From the line containing "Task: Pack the" through the last line of the data, return those lines exactly as written and nothing more.

■ ■ ■ ■ ■

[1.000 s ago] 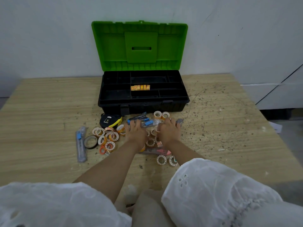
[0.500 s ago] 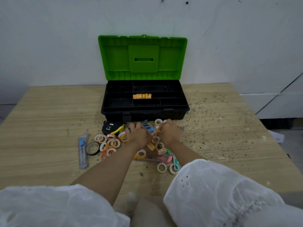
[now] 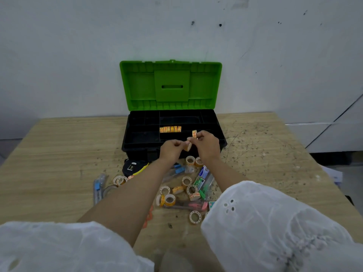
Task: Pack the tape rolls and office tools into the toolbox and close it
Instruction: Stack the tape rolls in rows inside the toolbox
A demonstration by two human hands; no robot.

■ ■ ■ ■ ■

→ Solution to this problem
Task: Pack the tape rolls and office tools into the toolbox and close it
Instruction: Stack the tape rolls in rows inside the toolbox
A demonstration by two human hands; no robot.

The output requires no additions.